Por que o Brasil deveria dar asilo?
Considero muito claro que qualquer país que foi beneficiado pelas revelações de Snowden deve proteger os direitos humanos dele, concedendo asilo. A única razão para o governo brasileiro não fazer isso é a possibilidade de ter medo de que os EUA não vão gostar.
Além de fazer as reportagens que tornaram os documentos públicos, o senhor tem ajudado Snowden de alguma forma para ser acolhido no Brasil?

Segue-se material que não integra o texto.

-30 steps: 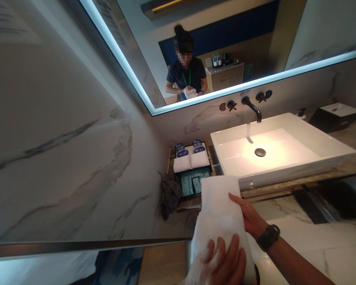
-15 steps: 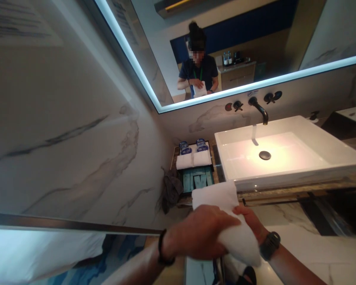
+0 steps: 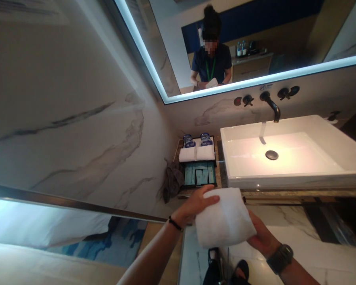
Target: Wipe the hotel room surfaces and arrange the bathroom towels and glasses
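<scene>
A folded white towel (image 3: 224, 221) is held in the air between both hands, in front of the counter and below the washbasin. My left hand (image 3: 200, 204) grips its upper left corner, thumb on the near face and the other fingers mostly behind. My right hand (image 3: 259, 235) holds the lower right side, its fingers partly hidden by the cloth. Beyond the towel, a tray holds two rolled white towels (image 3: 196, 153) with blue-printed glasses (image 3: 205, 139) behind them. In front of the rolls lie several teal packets (image 3: 200, 173).
The white rectangular washbasin (image 3: 320, 158) stands on the counter to the right, under a black tap (image 3: 271, 105). A crumpled grey cloth (image 3: 172, 182) hangs at the counter's left end. The marble wall (image 3: 86, 118) bounds the left, and a lit mirror (image 3: 249, 75) shows a person.
My left hand has moved from across the towel's front to its left corner. The towel, bent over before, now lies flatter and faces me. The view has shifted slightly.
</scene>
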Demonstrator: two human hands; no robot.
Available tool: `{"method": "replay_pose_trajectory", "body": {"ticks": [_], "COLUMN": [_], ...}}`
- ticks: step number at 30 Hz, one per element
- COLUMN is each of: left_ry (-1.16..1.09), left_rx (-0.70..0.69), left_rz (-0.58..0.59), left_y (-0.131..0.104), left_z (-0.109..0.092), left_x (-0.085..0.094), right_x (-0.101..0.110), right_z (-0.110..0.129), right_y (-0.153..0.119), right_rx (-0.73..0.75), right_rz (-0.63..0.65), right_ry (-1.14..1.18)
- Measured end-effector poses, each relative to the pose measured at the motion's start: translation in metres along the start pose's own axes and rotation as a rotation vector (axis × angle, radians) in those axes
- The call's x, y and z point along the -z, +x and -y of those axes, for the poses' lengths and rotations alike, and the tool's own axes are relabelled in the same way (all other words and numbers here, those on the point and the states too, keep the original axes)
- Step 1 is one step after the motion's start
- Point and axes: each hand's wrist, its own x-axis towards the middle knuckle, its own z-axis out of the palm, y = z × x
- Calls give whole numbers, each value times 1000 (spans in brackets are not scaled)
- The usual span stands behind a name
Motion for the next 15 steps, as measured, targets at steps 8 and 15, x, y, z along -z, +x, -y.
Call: {"method": "replay_pose_trajectory", "body": {"ticks": [8, 15], "left_ry": [-168, 72], "left_rx": [145, 197], "left_rz": [-138, -201], "left_y": [-16, 23], "left_z": [87, 182], "left_x": [-13, -23], "right_x": [44, 91], "right_z": [-29, -79], "right_y": [8, 58], "right_rx": [-5, 7], "right_rz": [-70, -260], "right_ry": [-284, -688]}}
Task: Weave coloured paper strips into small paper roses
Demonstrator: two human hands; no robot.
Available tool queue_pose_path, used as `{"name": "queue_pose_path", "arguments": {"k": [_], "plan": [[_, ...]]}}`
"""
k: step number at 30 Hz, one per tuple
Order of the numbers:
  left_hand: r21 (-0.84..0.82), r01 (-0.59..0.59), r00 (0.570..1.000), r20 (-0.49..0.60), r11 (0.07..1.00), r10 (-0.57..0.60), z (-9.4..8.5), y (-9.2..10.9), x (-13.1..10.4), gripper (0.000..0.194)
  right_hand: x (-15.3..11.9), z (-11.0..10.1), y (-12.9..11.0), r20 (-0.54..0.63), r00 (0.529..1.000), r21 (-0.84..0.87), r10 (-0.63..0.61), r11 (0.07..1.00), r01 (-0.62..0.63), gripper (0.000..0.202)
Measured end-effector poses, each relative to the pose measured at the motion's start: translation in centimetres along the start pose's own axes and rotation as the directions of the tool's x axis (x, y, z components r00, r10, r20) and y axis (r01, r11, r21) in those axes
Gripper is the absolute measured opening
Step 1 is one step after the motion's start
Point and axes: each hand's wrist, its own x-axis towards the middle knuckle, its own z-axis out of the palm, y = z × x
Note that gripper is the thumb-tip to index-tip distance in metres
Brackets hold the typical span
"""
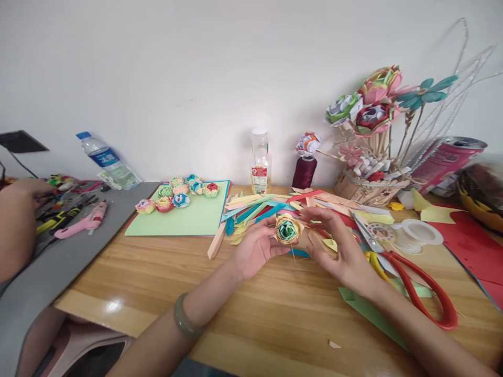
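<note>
Paper flower (288,229), green at the core with yellowish outer petals, is pinched in my left hand (255,248) above the wooden surface (243,314). On my feed, the right hand (346,254) curves just beside it, thumb and fingers spread apart; I cannot tell whether a fingertip touches a petal. Behind both I see piled colored paper strips (253,209), with scissors (373,241) near the right wrist and more paper blossoms (181,200) on a green sheet (176,225) to the left.
</note>
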Motion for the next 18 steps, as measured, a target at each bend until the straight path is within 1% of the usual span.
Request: {"name": "queue_pose_path", "arguments": {"k": [2,5,8,11,13,15,18], "plan": [[0.007,-0.021,1.0,0.012,1.0,0.021,0.14,0.0,-0.06,0.029,0.09,0.13,0.12,0.003,1.0,0.002,0.017,1.0,-0.017,0.042],[0.039,-0.026,1.0,0.013,0.999,0.025,0.34,-0.07,-0.18,0.032,0.23,0.26,0.29,0.028,1.0,-0.015,0.003,1.0,-0.003,0.043],[0.062,-0.004,1.0,-0.005,0.998,0.004,0.28,-0.12,-0.23,0.033,0.26,0.3,0.46,0.036,0.999,-0.081,-0.017,0.997,0.02,0.037],[0.1,0.029,1.0,-0.007,0.995,-0.028,0.17,-0.06,-0.27,0.028,0.2,0.37,0.6,0.038,0.999,-0.125,-0.03,0.992,0.035,0.032],[0.159,0.036,0.999,-0.037,0.987,-0.031,0.25,0.04,-0.31,0.027,0.12,0.46,0.71,0.061,0.997,-0.136,-0.042,0.99,0.05,0.033],[0.216,0.039,0.995,-0.1,0.976,-0.017,0.43,0.11,-0.35,0.027,0.05,0.53,0.81,0.086,0.995,-0.136,-0.045,0.989,0.057,0.034],[0.242,0.041,0.986,-0.17,0.969,0.001,0.7,0.11,-0.35,0.022,0.04,0.49,0.81,0.102,0.994,-0.117,-0.028,0.992,0.04,0.035]]}}
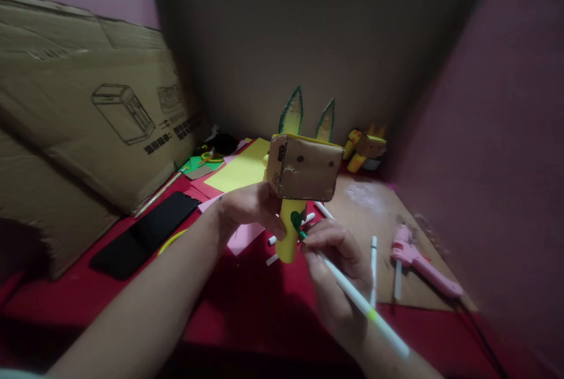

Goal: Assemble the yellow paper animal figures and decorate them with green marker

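Note:
A cardboard animal figure stands up in the middle, with a box head, two pointed ears edged in green and dark dots on its front. Its body is a yellow paper tube bearing a dark green patch. My left hand is closed round the figure from the left, its thumb along the tube. Pinched in my right hand is a white marker with a yellow-green band. The marker's green tip touches the tube at the patch.
Cardboard panel leans at left. A black phone and coloured paper lie on the red cloth. At right, a pink glue gun and another marker rest on a brown board. A second figure stands behind.

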A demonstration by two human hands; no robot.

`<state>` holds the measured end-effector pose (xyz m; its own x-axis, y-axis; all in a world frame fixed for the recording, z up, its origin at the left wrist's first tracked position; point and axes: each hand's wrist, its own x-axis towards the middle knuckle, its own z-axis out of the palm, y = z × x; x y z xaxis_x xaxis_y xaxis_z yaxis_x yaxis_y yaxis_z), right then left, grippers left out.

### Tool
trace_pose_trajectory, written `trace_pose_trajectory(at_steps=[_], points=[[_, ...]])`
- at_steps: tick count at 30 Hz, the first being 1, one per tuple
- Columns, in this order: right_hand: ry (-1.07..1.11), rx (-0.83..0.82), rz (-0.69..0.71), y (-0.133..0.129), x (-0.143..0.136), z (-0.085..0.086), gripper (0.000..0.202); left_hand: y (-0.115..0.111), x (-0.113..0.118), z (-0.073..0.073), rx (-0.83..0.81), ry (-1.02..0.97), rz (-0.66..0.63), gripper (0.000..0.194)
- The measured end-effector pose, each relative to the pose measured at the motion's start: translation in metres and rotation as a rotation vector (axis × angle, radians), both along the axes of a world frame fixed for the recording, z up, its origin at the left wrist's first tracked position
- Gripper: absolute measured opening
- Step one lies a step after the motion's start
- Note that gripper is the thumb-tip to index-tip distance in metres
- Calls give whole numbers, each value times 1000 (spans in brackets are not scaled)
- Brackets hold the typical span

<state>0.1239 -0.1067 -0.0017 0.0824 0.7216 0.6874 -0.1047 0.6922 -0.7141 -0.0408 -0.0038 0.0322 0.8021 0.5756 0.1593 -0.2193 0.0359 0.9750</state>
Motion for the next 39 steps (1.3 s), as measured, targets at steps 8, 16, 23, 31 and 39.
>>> trace_pose_trajectory(at_steps=[8, 16, 23, 31, 39], points=[[44, -23, 58, 1, 2, -10, 21, 1, -2, 1, 12, 49, -5, 39], [146, -83, 111, 2, 3, -7, 21, 4, -4, -2, 41, 26, 7, 40], [180, -67, 95, 1, 3, -6, 21, 4, -7, -7, 11, 5, -24, 43], [54, 14, 100, 0, 1, -4, 25, 3, -6, -6, 31, -30, -23, 36], [8, -5, 90, -1, 0, -1, 24, 4, -6, -5, 29, -21, -66, 36]])
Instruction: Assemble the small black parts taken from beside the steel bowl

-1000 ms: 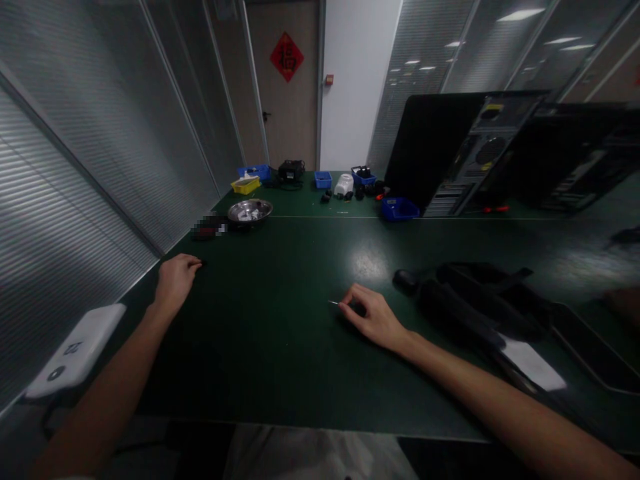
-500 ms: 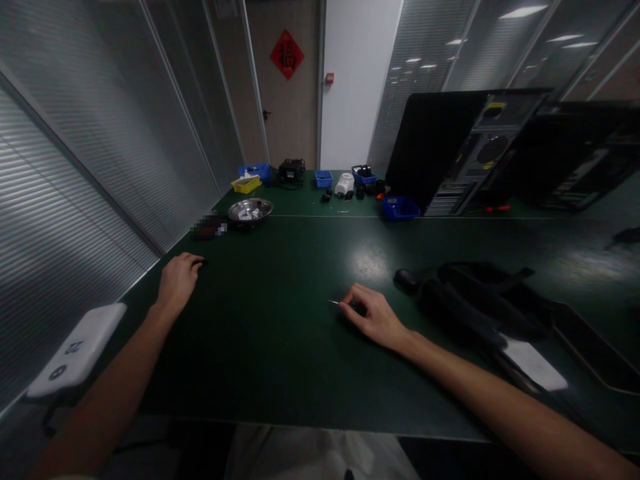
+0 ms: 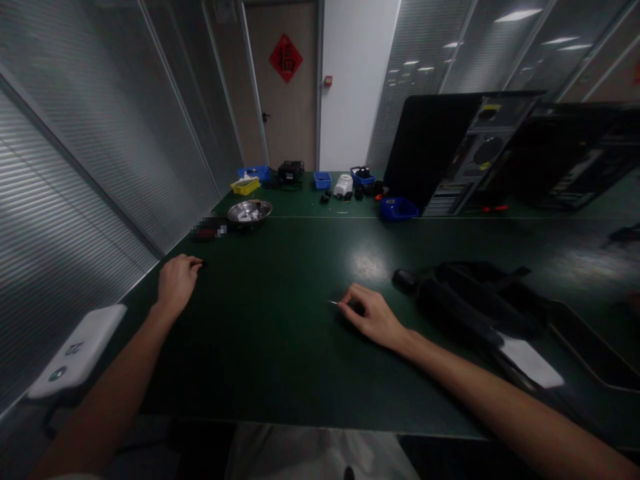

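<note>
Near the left side of the green table, my left hand point(image 3: 177, 281) has its fingers pinched together close to the tabletop. A small dark spot shows at its fingertips; what it is, if anything is held, I cannot make out. My right hand point(image 3: 367, 313) rests on the table right of the middle, thumb and forefinger closed on a thin, light, pin-like piece point(image 3: 333, 303) whose tip points left. The rest of that piece is hidden by the fingers. Beyond my left hand stands a metal bowl point(image 3: 250, 212) with whitish bits in it.
A black bag-like item point(image 3: 465, 300) and a computer mouse point(image 3: 405, 280) lie right of my right hand. A white device point(image 3: 75, 350) sits at the left edge. Computer towers point(image 3: 440, 147), a blue bin point(image 3: 399, 208) and a yellow tray point(image 3: 246, 187) stand farther back.
The view has shifted very slightly. Both hands stay in nearly the same places, with the same closed fingers.
</note>
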`<act>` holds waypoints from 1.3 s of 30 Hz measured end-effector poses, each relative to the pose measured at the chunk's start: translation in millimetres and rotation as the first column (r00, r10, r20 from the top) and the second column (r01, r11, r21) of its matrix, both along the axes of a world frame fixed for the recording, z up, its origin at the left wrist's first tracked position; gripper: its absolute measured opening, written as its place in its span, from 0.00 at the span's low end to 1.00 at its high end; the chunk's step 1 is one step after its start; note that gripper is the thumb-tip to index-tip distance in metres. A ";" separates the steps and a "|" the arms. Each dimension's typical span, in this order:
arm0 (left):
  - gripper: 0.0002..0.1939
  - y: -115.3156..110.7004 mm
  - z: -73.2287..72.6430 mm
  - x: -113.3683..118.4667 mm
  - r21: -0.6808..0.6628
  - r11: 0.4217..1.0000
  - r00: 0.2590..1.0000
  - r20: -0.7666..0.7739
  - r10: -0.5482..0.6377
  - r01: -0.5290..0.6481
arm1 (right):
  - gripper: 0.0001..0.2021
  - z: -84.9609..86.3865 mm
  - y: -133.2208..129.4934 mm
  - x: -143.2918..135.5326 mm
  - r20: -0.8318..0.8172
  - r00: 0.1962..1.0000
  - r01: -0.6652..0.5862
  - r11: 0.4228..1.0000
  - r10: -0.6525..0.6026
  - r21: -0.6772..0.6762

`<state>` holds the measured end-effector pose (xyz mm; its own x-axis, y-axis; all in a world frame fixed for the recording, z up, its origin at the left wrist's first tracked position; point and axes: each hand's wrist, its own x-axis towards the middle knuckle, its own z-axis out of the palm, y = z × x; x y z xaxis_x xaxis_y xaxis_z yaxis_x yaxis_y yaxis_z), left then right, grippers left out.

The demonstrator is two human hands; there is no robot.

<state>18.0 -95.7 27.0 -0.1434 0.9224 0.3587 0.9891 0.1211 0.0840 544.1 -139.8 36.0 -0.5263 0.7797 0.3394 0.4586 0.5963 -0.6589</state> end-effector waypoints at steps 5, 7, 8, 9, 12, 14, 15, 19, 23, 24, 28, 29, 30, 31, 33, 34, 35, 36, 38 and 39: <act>0.17 0.8 -1.3 -4.9 0.012 0.999 0.999 -0.020 -0.035 0.036 | 0.07 1.5 -0.8 -0.2 0.005 1.000 0.006 1.000 -0.006 0.007; 0.17 1.0 -1.6 -8.2 0.014 0.998 0.998 -0.013 -0.056 0.056 | 0.07 2.1 -1.2 -0.6 0.006 1.000 0.007 1.000 -0.007 0.003; 0.17 1.1 -1.7 -9.5 0.014 0.998 0.998 -0.001 -0.060 0.060 | 0.07 2.3 -1.4 -0.9 0.006 1.000 0.009 1.000 -0.009 0.003; 0.17 1.1 -1.6 -10.2 0.015 0.998 0.998 0.012 -0.058 0.057 | 0.07 2.4 -1.5 -1.1 0.006 1.000 0.010 1.000 -0.010 0.003; 0.16 0.6 -0.9 -9.3 0.025 0.999 0.998 0.034 -0.044 0.043 | 0.07 2.0 -1.3 -1.1 0.009 1.000 0.012 1.000 -0.012 0.013; 0.16 -0.1 0.1 -7.6 0.020 0.999 0.999 0.035 -0.033 0.032 | 0.07 1.1 -0.6 -0.9 0.014 1.000 0.012 1.000 -0.012 0.018; 0.16 -0.4 0.7 -7.1 0.013 1.000 0.999 0.036 -0.028 0.028 | 0.07 0.7 -0.2 -0.7 0.016 1.000 0.014 1.000 -0.014 0.020; 0.18 -1.4 3.6 -3.5 -0.012 0.999 0.998 0.058 -0.034 0.035 | 0.07 -0.1 0.7 -0.8 0.023 1.000 0.012 1.000 -0.012 0.013; 0.17 -4.3 10.3 27.7 -0.015 0.985 0.969 0.184 -0.165 0.171 | 0.06 1.1 -0.3 -2.0 0.030 1.000 0.007 1.000 -0.008 0.026; 0.16 -6.4 13.0 43.6 -0.023 0.971 0.946 0.232 -0.225 0.237 | 0.06 1.6 -0.7 -2.3 0.034 0.999 0.005 1.000 -0.006 0.028; 0.14 -23.7 24.7 134.8 -0.120 0.807 0.753 0.461 -0.470 0.578 | 0.06 3.0 -2.3 -3.1 0.056 0.998 -0.006 0.999 0.004 0.037; 0.14 -29.4 27.1 160.5 -0.136 0.737 0.685 0.508 -0.522 0.662 | 0.05 3.0 -2.6 -3.3 0.062 0.998 -0.006 0.999 0.003 0.040; 0.13 -35.0 28.9 185.4 -0.138 0.680 0.631 0.538 -0.559 0.720 | 0.05 3.0 -2.8 -3.4 0.070 0.998 -0.004 0.999 0.001 0.045; 0.12 -40.3 29.9 208.2 -0.133 0.639 0.589 0.561 -0.581 0.757 | 0.05 2.9 -3.1 -3.4 0.079 0.997 -0.003 0.999 0.000 0.047; 0.10 -49.3 29.6 244.4 -0.127 0.591 0.533 0.608 -0.588 0.796 | 0.04 2.8 -3.8 -3.0 0.097 0.995 -0.004 0.999 -0.001 0.048; 0.10 -52.8 28.2 256.7 -0.113 0.599 0.524 0.628 -0.576 0.793 | 0.04 2.9 -4.2 -2.6 0.105 0.994 -0.007 0.999 0.002 0.046; 0.10 -55.6 26.1 265.1 -0.099 0.616 0.521 0.646 -0.558 0.782 | 0.04 3.2 -4.6 -2.0 0.114 0.993 -0.011 0.999 0.006 0.044; 0.10 -57.7 23.7 270.1 -0.083 0.638 0.521 0.662 -0.539 0.766 | 0.04 3.7 -5.1 -1.4 0.124 0.992 -0.015 0.999 0.009 0.042; 0.10 -60.4 18.7 272.4 -0.053 0.672 0.515 0.687 -0.512 0.739 | 0.03 4.9 -5.8 -0.1 0.147 0.989 -0.025 0.999 0.019 0.043; 0.10 -61.1 16.8 271.4 -0.039 0.678 0.506 0.697 -0.508 0.734 | 0.03 5.5 -6.1 0.4 0.159 0.987 -0.030 0.999 0.022 0.045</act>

Meu companheiro faz campanha a fim de que seja conseguido o asilo para Snowden. Trabalha com a Anistia Internacional e com outras organizações. Não cabe a mim fazer isso, porque não sou brasileiro, mas creio que todos os países têm suas legislações, códigos morais e éticos para conceder o asilo a Snowden.
Conceder ou não asilo a Snowden define a independência ou não do governo?
Não é a única coisa que determina, mas é muito forte, porque o governo brasileiro foi muito beneficiado pelas revelações. Não há razões para Snowden ficar ameaçado de prisão, como o governo americano quer fazer.
A presidente não pareceu independente? O Brasil não deve ter medo de deixar os EUA zangados, e acho que qualquer país independente vai acolher o Snowden. Na Europa, os países são muito submissos aos EUA e jamais vão fazer algo que os EUA não queiram. A questão é se o governo brasileiro é independente, mesmo. O que a Dilma fez foi muito importante, ao cancelar a viagem aos EUA e, mais do que isso, ao fazer o discurso na ONU (Organização das Nações Unidas) denunciando a espionagem americana. Mas a questão do asilo mostrará se o Brasil tem medo dos Estados Unidos.
Então, para o senhor, se o governo não conceder asilo, está mostrando que tem medo dos EUA.
Sim, seria a única razão para não fazer, sobretudo porque o governo brasileiro foi muito ajudado pelas revelações do Snowden.
Além do Brasil, há outros países de preferência dele para viver?
São dois países onde ele demonstra mais vontade de viver: no Brasil e na Alemanha. São os dois países que mais foram ajudados pelas suas revelações. Há um debate nos dois países sobre asilo, mas, no caso da Alemanha, o país não tem independência em relação aos EUA. Então, para lá, creio que as chances são muito pequenas. Parte da população alemã quer fazer isso, mas o governo da Alemanha não é suficientemente independente para tomar essa atitude. Mas, enfim, ele diz que gostaria de viver em um desses dois países. Ele diz que são duas grandes democracias, dois países muito interessantes.
Onde ele gostaria de viver no Brasil?
Ele não escolheu o lugar ainda.
Qual a situação dele na Rússia?
Ele está com direito a asilo por um ano. Vai terminar no final de agosto ou começo de setembro. Talvez o governo russo lhe dê mais tempo para ter asilo temporário, mas isso não está garantido. O fato é que ele não escolheu morar na Rússia. Foi forçado a ficar lá em razão das condições impostas pelo governo americano. Ele diz que tem problemas com o sistema político de lá. Prefere uma democracia.
E como está o pedido para vir ao Brasil?
Ele diz que fez o pedido formal quando estava no aeroporto de Moscou. Foi para mais de 20 países, incluindo o Brasil. O governo brasileiro diz não ter recebido o pedido formal, mas isso é apenas uma questão burocrática, que pode ser resolvida de forma muito rápida.